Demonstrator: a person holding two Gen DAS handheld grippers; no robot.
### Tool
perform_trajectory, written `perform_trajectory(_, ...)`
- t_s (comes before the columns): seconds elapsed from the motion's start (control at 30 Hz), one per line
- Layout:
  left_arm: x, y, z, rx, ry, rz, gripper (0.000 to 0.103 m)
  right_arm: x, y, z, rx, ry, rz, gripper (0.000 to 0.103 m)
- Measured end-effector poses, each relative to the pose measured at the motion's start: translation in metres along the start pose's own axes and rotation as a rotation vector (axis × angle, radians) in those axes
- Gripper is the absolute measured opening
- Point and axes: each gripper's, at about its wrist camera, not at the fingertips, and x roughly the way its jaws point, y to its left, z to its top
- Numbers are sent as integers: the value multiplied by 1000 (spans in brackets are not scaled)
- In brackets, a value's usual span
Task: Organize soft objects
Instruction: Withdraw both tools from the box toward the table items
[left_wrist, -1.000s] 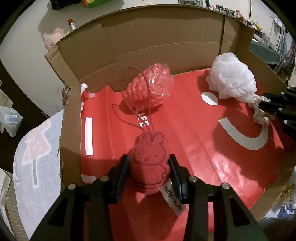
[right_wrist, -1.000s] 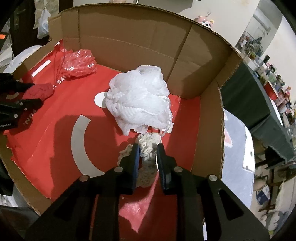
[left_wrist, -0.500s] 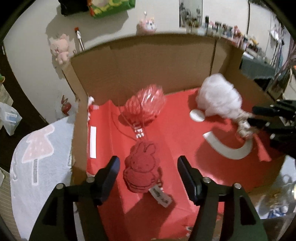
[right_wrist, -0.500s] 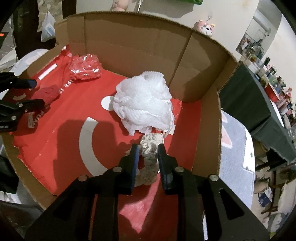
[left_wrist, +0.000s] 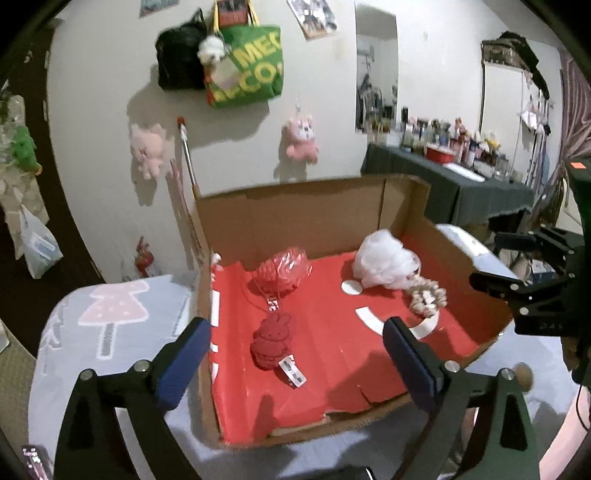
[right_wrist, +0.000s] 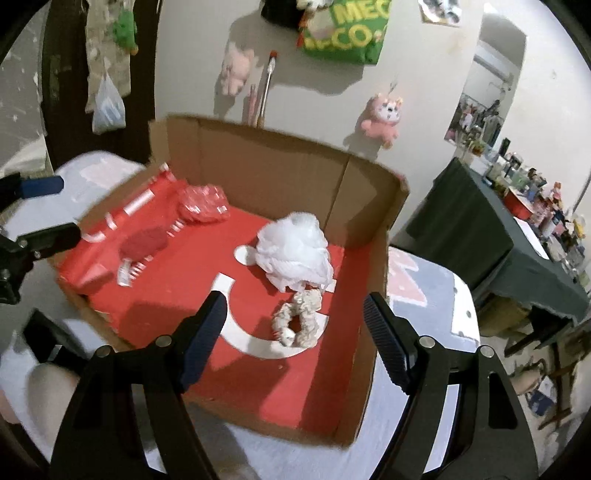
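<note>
Left claw (left_wrist: 295, 354): jaws spread wide and empty, raised above the near edge of the cardboard box (left_wrist: 314, 206). A second ago it was clamped on the red bunny toy (left_wrist: 271, 341); it has since let go and pulled up and back.
Right claw (right_wrist: 295, 336): jaws also wide apart and holding nothing, hovering over the near right part of the box. A second ago it pinched the cream scrunchie (right_wrist: 301, 321); that grip is released too.
Red bunny toy: lies flat on the red floor of the box, near the left wall, its white tag (left_wrist: 293, 371) pointing toward the camera.
Cream scrunchie: rests on the red floor, on the white curved mark, just in front of the white mesh sponge (right_wrist: 295, 251) and seemingly touching its lower edge.
White mesh sponge: sits toward the right rear of the box, close to the back wall.
Red mesh sponge (left_wrist: 284, 269): sits near the back left, behind the bunny toy, in a clear wrapper.
What has changed: both claws have gone from clamped to open and have withdrawn, leaving all four soft things inside the box.
Meaning for the task: judging by this, the two placements are finished; red things are grouped on the left, pale things on the right. No soft thing is seen lying loose on the grey cloth (left_wrist: 122, 325) around the box, so the sorting looks near its end or done.
</note>
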Motion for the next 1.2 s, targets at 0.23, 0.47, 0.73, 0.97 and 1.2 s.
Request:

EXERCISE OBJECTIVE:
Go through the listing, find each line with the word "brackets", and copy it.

COMPLETED EXERCISE:
- Numbers are sent as integers: the value multiplied by 1000 (spans in brackets are not scaled)
- In brackets, a value's usual span

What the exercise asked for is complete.